The memory loss bothered me more than the physical discomfort. It was like losing a cursed heirloom that I didn’t want but felt I needed to have. I hate that frantic feeling when you lose something, know it’s somewhere around, but can never find it. He’d hit me before, but it was the first time I couldn’t remember. It scared the shit out of me. For days I tried to dig deep down in my mind and search for a shred of memory. It seemed even further away from my conscience than my mother’s last words to me.

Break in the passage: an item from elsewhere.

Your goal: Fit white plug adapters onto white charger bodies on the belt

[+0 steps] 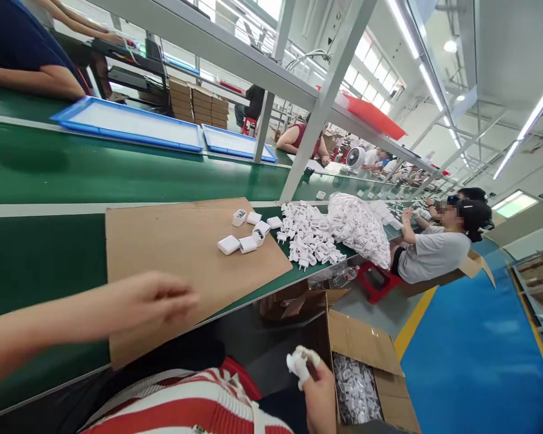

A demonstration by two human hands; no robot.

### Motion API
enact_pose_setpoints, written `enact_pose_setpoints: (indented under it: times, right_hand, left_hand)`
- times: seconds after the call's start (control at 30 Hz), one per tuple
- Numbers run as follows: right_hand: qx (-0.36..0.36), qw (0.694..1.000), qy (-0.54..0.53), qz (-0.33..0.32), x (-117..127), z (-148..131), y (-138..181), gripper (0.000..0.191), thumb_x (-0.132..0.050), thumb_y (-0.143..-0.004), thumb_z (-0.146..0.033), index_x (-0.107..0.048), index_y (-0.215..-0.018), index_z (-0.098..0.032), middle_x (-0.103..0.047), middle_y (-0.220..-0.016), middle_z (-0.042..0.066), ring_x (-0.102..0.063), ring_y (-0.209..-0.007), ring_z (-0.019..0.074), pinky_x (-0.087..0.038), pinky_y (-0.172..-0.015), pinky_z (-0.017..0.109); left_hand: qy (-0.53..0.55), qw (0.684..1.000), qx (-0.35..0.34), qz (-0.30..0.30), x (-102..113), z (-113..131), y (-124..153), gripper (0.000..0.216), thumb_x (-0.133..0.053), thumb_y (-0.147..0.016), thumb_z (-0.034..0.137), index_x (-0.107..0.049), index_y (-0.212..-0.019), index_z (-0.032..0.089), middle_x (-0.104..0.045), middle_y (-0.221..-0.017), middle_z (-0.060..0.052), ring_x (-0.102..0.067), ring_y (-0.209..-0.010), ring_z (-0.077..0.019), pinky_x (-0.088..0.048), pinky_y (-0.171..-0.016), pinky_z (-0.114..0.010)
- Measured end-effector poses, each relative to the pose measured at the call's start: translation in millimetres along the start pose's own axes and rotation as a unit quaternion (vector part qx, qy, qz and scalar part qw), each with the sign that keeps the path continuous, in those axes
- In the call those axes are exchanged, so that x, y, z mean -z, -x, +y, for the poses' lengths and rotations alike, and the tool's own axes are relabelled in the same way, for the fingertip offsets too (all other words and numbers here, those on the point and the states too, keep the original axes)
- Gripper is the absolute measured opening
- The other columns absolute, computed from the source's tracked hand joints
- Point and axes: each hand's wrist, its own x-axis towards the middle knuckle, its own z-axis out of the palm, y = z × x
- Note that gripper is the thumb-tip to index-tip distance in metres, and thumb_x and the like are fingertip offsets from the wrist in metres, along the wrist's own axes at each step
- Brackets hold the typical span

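Observation:
My left hand (156, 299) hovers over the near part of a brown cardboard sheet (181, 253) on the green bench. It is blurred by motion and its fingers look curled. Low by my lap, my right hand (314, 383) is closed on a few small white plastic parts (298, 361), just beside an open carton (366, 367) filled with more white parts. Several white charger bodies (248, 235) lie on the far end of the cardboard. Beyond them sits a heap of small white plug parts (310, 235).
A clear bag of white parts (359, 226) lies past the heap. Two blue trays (127, 123) rest across the green conveyor (72, 169). A seated person (434, 247) works to the right on a red stool. Metal frame posts (321, 102) rise from the bench.

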Motion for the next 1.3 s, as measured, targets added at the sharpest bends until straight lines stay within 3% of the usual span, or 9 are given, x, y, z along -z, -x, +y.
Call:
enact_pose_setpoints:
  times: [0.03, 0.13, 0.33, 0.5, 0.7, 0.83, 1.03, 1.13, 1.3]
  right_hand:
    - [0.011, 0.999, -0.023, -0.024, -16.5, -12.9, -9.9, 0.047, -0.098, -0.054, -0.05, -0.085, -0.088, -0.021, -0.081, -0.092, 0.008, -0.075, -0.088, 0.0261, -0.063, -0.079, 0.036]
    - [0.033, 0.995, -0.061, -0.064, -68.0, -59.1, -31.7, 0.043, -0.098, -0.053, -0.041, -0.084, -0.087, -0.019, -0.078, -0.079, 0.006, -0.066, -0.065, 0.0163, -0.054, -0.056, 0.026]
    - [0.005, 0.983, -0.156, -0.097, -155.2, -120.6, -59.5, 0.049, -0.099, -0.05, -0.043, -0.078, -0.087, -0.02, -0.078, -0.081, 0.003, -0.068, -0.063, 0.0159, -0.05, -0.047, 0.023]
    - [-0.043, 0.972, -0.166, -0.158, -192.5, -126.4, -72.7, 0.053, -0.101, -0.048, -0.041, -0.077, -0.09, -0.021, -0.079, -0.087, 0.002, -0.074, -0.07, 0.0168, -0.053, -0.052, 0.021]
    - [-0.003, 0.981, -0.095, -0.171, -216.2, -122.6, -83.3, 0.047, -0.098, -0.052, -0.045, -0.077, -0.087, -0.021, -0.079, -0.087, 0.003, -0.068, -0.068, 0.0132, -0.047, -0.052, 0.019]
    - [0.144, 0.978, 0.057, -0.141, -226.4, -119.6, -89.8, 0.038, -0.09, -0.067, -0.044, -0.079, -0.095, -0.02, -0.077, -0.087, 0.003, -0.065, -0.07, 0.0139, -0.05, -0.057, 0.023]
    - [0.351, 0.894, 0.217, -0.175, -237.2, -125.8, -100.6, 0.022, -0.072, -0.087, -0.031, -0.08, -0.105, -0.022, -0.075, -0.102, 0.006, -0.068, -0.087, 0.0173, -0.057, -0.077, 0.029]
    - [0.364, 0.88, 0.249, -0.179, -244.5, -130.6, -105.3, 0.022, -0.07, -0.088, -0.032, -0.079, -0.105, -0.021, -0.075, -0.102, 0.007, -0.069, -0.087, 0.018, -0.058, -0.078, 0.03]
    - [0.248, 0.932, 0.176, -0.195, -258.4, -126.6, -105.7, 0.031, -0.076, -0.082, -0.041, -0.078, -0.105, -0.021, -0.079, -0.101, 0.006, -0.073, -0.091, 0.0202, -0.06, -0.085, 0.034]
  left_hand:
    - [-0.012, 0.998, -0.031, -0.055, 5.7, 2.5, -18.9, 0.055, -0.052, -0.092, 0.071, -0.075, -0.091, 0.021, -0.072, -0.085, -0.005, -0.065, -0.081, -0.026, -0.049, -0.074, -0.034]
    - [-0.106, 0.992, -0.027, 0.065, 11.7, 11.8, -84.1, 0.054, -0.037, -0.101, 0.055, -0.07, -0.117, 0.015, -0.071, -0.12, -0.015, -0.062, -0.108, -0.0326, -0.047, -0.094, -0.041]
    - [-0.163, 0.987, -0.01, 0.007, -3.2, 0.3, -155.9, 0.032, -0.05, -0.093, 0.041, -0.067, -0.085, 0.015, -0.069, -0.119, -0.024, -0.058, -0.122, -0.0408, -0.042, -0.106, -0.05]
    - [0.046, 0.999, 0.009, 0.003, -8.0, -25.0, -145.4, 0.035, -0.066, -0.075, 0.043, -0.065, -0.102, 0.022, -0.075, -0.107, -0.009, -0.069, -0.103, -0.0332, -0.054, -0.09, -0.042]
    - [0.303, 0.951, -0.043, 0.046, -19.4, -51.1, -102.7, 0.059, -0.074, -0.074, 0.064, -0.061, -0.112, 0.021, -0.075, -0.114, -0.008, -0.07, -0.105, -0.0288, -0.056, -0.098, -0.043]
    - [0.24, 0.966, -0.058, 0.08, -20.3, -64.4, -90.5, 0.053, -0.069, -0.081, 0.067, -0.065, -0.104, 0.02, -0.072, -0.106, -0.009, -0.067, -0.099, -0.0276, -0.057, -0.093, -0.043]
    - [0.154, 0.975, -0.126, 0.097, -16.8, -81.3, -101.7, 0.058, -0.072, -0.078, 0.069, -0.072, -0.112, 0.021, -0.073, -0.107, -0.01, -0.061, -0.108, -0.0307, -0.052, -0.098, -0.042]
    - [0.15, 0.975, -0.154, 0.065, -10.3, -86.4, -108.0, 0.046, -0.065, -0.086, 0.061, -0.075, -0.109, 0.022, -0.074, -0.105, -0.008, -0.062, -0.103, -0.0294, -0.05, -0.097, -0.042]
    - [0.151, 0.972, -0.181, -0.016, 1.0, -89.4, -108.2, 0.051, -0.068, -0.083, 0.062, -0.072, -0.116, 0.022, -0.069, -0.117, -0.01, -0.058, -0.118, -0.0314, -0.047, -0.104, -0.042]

My father and I never discussed what had happened, even when I returned home. I hid in the cradle of books my mother left me. I read about foreign places, places I wanted to go to, but didn’t think I’d ever see. Sometimes I’d put a book down and wonder why my great memory was not able to dig up such a huge corpse. I thought, if I blanked out once, I could blank out again. How could I lack control to such a degree? I probably wanted to find the memory because I didn’t want to believe it. How could I get so crazy that I didn’t care anymore whether I lived or died? It concerned me greatly that I could get to the point where I just didn’t care anymore, that I’d just give up, crawl under a rock and accept death. I wanted to be a fighter, to go out in a blaze if necessary. I did not want to be the kind of person who just accepts his fate with a defiant grin. I knew the grin was just a feeble attempt to save face. My behavior, the accepted futility that Koa had told me about, scared me. My attachment to memory is strong, but perhaps my desire to never go out quietly is even stronger. I like to slam the door.